= What this task involves =
Pick out each line of the records that includes the string "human", and copy it.
■ ■ ■ ■ ■ ■ ■
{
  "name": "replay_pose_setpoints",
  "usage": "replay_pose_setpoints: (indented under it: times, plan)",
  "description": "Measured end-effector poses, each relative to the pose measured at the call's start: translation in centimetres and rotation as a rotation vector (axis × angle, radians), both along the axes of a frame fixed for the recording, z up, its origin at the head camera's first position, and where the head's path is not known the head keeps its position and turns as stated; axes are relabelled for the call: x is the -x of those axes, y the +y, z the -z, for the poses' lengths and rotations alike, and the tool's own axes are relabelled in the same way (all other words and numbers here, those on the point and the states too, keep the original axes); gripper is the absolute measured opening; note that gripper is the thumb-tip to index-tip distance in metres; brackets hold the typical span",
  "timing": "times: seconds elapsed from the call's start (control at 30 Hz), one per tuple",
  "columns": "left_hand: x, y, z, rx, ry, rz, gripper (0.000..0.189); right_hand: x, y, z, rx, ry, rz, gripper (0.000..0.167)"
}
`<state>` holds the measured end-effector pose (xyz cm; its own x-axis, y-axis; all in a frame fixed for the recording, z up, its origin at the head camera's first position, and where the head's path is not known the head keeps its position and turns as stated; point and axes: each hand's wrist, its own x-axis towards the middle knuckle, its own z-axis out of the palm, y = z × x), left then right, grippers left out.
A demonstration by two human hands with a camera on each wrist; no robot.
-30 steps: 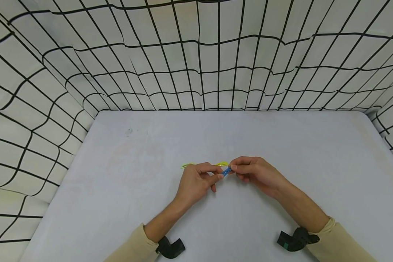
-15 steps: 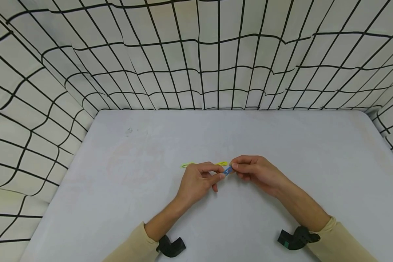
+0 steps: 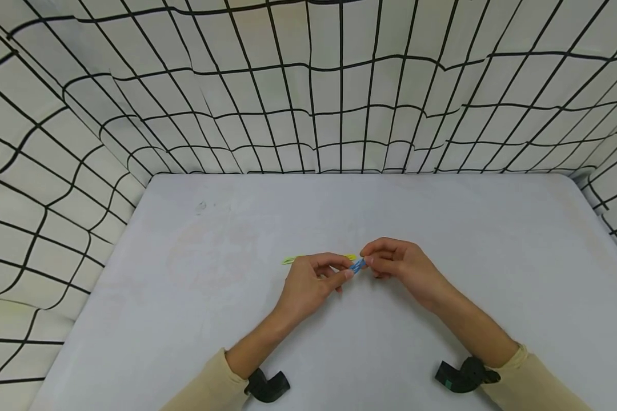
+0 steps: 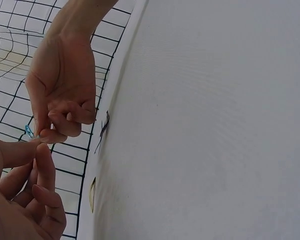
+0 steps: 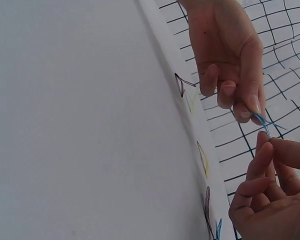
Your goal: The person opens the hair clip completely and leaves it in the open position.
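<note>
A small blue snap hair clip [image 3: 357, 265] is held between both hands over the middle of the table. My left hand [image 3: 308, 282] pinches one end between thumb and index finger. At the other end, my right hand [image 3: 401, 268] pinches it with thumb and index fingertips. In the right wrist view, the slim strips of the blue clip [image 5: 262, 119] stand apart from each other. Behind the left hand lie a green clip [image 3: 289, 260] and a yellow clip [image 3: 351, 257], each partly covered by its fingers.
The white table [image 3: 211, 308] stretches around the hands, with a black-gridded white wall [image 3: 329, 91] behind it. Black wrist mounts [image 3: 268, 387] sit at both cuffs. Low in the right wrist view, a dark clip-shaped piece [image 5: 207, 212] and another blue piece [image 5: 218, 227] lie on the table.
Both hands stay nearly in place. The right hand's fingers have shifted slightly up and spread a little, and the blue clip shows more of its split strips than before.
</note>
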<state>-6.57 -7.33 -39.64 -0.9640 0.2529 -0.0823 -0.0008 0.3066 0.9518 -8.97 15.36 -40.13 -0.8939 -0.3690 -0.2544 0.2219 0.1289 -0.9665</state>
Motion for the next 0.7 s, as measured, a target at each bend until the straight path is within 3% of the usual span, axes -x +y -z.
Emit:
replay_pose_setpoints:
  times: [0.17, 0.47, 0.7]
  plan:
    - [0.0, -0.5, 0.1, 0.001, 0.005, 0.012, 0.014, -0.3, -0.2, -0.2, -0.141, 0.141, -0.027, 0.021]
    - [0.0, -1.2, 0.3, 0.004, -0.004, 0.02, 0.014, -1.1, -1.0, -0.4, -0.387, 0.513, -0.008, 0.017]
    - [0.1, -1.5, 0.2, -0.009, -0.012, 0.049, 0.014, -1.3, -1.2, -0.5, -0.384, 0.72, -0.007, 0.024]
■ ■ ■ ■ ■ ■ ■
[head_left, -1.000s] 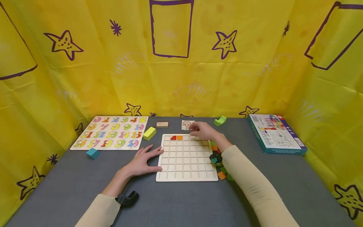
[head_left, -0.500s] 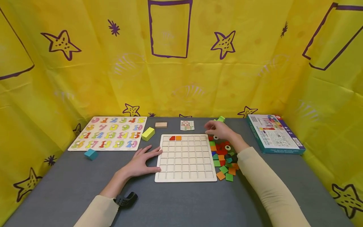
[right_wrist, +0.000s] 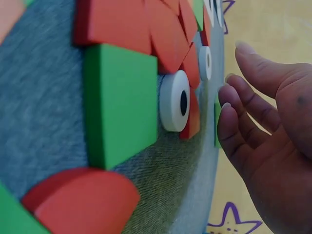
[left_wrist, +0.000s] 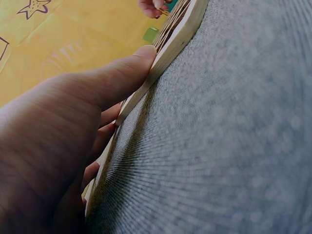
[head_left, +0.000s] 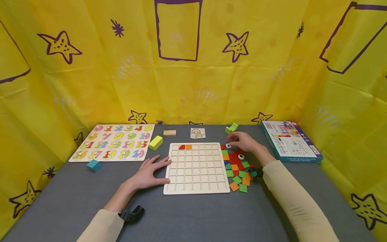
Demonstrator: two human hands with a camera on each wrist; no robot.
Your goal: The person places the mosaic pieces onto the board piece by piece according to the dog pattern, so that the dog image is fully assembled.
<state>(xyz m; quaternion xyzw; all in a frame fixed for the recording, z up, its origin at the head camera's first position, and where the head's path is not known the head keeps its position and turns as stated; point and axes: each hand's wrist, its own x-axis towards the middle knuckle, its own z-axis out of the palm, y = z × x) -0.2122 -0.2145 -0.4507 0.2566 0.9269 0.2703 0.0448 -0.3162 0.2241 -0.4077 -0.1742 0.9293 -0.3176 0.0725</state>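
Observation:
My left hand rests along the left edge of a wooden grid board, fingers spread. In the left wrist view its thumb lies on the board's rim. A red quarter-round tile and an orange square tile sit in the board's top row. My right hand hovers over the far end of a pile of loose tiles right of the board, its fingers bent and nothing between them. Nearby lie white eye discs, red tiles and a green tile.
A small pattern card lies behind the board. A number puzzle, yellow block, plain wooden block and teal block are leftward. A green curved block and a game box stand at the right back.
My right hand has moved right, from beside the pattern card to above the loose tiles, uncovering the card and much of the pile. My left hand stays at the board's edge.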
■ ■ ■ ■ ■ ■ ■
= Solution to this problem =
A demonstration by two human hands with a camera on each wrist; no robot.
Demonstrator: two human hands with a camera on each wrist; no robot.

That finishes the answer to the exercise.